Sacks' quest for knowledge mainly focussed on chemical elements and compounds, with metals dominating his attention. "Uncle Tungsten" [his uncle Dave] owned a lamp factory and provided both advice and materials. Sacks drew heavily on his expertise, but Dave often left him to experiment on his own. With a highly inquisitive mind and a drive to learn, Oliver often duplicated the research performed by notable figures of science to achieve the same ends. This technique provided great insight into the scientific method, allowing him to manufacture chemicals that might have been purchased at a nearby shop.

He learns the scientists' techniques through the blizzard of printed paper he plowed through during those years. Biographies, autobiographies, published journals and notebooks, all were his reading fare throughout his boyhood. He reminds us of the hazards of research from the burned hands and faces from potassium to the still-radioactive notebooks of Marie Curie, today stored in lead boxes. Setting up a laboratory in a back room of the family home, he followed their reasoning, their sense of discovery, and their techniques as he made bangs, smells, brilliant lights and beautiful crystals. His biological endeavours were often less successful. He and his chums once drove the inhabitants of a house away for months until the noxious odour of rotting cuttlefish could be exorcised.

Although Sacks introduces a wealth of scientific information from a broad sweep of sources, there is not a dull page in this book.

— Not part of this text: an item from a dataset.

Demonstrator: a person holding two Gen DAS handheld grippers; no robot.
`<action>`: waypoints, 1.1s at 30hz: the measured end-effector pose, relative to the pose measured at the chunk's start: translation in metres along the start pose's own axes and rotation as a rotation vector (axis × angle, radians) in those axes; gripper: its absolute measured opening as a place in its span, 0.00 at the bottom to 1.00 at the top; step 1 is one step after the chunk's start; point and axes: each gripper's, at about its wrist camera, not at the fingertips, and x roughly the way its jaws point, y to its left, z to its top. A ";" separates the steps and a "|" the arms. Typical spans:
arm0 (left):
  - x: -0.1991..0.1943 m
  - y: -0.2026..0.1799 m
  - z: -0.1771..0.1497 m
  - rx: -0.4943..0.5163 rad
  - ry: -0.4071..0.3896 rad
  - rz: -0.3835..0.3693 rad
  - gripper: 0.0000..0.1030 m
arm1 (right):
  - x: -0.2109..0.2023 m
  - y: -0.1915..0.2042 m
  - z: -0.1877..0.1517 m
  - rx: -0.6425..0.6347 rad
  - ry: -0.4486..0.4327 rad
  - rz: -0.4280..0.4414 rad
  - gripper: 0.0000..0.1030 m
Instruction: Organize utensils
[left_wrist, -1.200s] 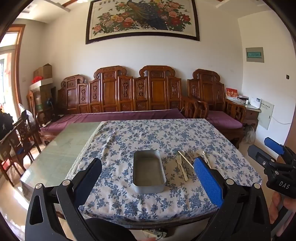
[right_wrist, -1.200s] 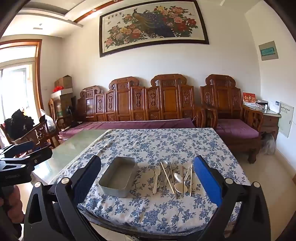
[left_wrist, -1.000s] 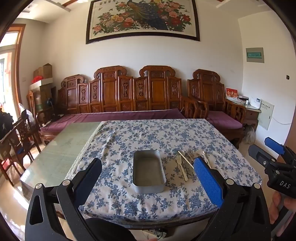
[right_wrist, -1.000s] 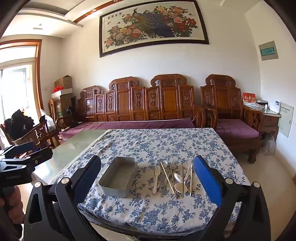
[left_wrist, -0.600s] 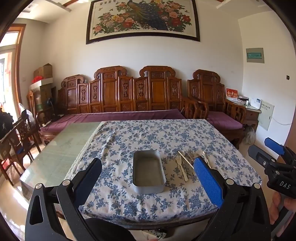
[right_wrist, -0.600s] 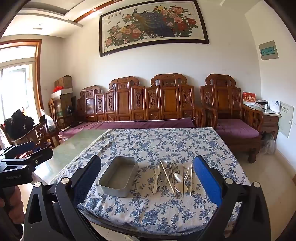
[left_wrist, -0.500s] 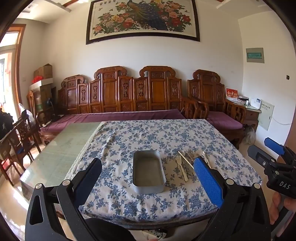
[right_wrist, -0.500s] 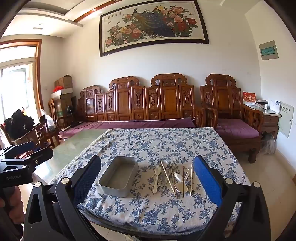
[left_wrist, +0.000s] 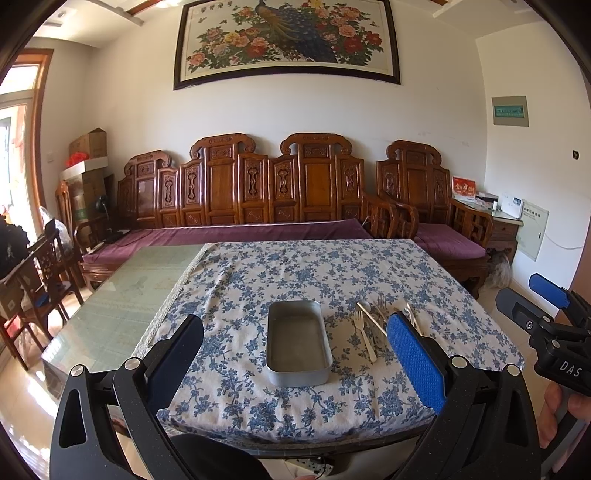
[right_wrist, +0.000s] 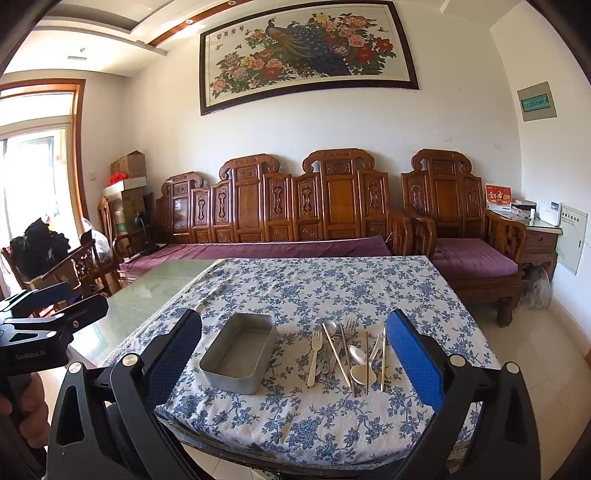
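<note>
An empty grey metal tin (left_wrist: 298, 343) sits on the blue-flowered tablecloth (left_wrist: 295, 273) near the table's front edge; it also shows in the right wrist view (right_wrist: 240, 350). A pile of utensils (right_wrist: 347, 350), with forks, spoons and chopsticks, lies just right of the tin; part of it shows in the left wrist view (left_wrist: 373, 325). My left gripper (left_wrist: 295, 363) is open and empty, held back from the table in front of the tin. My right gripper (right_wrist: 293, 360) is open and empty, in front of the tin and pile.
The left part of the table is bare green glass (left_wrist: 125, 291). A carved wooden sofa with purple cushions (left_wrist: 258, 206) stands behind the table. Wooden chairs (left_wrist: 40, 280) stand at the left. The other gripper shows at each view's edge (left_wrist: 550, 328) (right_wrist: 40, 328).
</note>
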 end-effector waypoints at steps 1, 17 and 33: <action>0.000 0.000 0.000 0.000 -0.001 0.000 0.94 | -0.001 0.000 0.002 0.000 0.000 0.000 0.97; -0.006 0.000 0.002 0.001 -0.010 0.004 0.94 | -0.002 -0.001 0.001 -0.001 -0.011 0.008 0.97; -0.010 -0.003 0.003 0.001 -0.022 0.002 0.94 | -0.003 0.000 0.001 -0.002 -0.013 0.008 0.97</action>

He describes the techniques to isolate elements in vivid detail, and you find yourself sharing the researcher's frustration to achieve the goal along with the exhilaration when success is achieved. You follow Sacks willingly as he plods through the museums and into shops buying chemicals. Mostly, you watch him as he begs Uncle Dave for materials or sits spellbound as "Uncle Tungsten" describes the properties of metals. Sacks' joys at "re-learning" what others have done is infectious - he leaves you longing to repeat the experiments for yourself - only to learn, of course, that today's caution has sequestered the materials away to prevent you blundering into harm. That's a sad testimony, but Sacks' journey through time and place remains for us to gain some sense of what it must be like to undertake scientific adventures. Every schoolchild should be in possession of this book as parents encourage them to "investigate and interrogate". [stephen a. haines - Ottawa, Canada]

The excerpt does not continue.